• Raw data
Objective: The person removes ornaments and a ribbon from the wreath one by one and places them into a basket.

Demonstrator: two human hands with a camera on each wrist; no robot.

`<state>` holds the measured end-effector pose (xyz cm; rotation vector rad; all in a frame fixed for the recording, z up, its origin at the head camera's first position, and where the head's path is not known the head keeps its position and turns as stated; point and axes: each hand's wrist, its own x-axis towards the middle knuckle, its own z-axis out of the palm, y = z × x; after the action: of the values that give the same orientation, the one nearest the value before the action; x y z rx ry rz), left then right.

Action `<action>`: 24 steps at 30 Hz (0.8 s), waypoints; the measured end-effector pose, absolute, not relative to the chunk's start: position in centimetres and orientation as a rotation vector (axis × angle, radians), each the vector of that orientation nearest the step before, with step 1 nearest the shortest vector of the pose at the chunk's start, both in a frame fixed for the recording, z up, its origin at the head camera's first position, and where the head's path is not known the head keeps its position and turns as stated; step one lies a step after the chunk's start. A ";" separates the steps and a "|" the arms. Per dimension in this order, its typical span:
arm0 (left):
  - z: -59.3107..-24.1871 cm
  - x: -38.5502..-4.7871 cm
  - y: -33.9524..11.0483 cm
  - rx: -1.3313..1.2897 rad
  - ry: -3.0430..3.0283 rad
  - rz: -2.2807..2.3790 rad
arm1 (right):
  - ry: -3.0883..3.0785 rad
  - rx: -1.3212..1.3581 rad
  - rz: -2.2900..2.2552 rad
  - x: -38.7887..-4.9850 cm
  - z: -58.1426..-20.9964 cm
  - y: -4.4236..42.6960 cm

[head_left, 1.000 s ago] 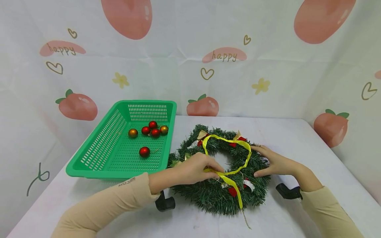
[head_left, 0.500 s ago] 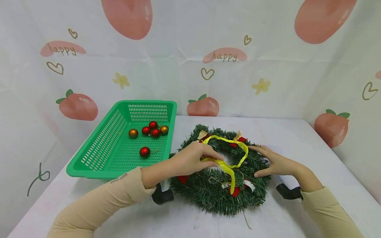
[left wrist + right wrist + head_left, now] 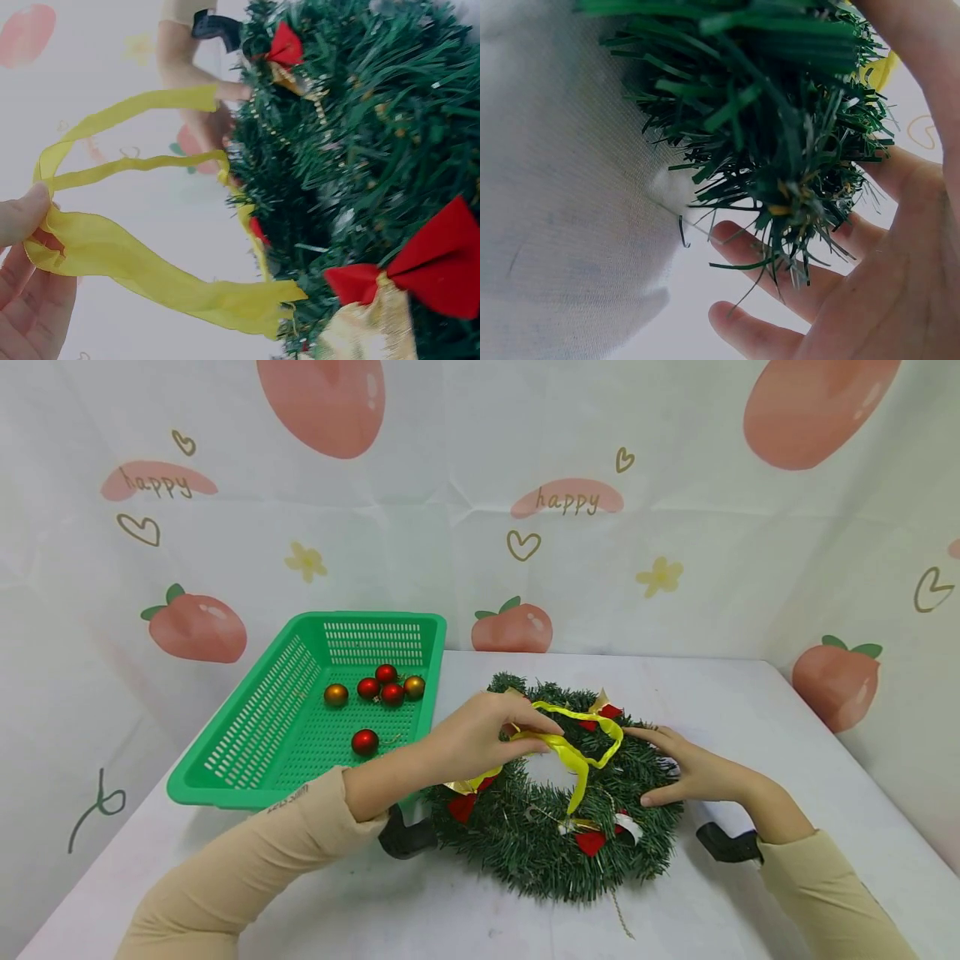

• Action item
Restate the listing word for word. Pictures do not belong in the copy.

• Problem solution
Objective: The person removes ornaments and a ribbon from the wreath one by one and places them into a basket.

Demonstrator: two human hands with a camera on each wrist; no robot.

`<state>` holds the measured end-effector pose (xyz cm; rotation vector rad; all in a frame fixed for the recording, z up, its origin at the head camera's first position, and where the head's path is not known the head keeps its position and turns as stated; point and axes: each hand's wrist, its own x-axis towards the middle knuckle, its own z-axis out of the palm, y = z × x; after the action: of the values that give the same orientation, the one nearest the value before the action; x y z rx ry rz), left then right.

Action `<action>`: 24 steps at 30 Hz (0.8 s), waypoints; the measured end-effector pose, absolute, not relative to the chunk's start: position in centimetres and orientation as a rotation vector (axis × angle, radians), each the vector of that orientation nearest the step before, with step 1 nearest the shortest vector of the pose at the chunk's start, both in a frame fixed for the recording, z up, its origin at the head camera's first position, and where the head's path is not known the head keeps its position and turns as stated; step one lies a step after the chunk's start. A ";" separates the steps and a "|" the arms. Per dimension in this order, its typical span:
arm0 (left):
  - z: -59.3107..-24.1871 cm
  - x: -38.5502..-4.7871 cm
  - y: -33.9524..11.0483 cm
  - rx: -1.3313..1.2897 rad
  - ry: -3.0430..3.0283 rad
  - rz: -2.2807..2.3790 rad
arm1 (right):
  - ry: -3.0883..3.0785 rad
  - rx: -1.3212..1.3581 rad
  - rz: -2.2900..2.2552 rad
  - x: -38.7887..-4.9850 cm
  - z: -58.1426..-20.9964 cm
  - y: -4.4236..42.6960 cm

[head_left, 1.000 s ago] 
[head_left, 0.500 s ago] 
[left wrist + right wrist + head_left, now] 

There's no more to the output.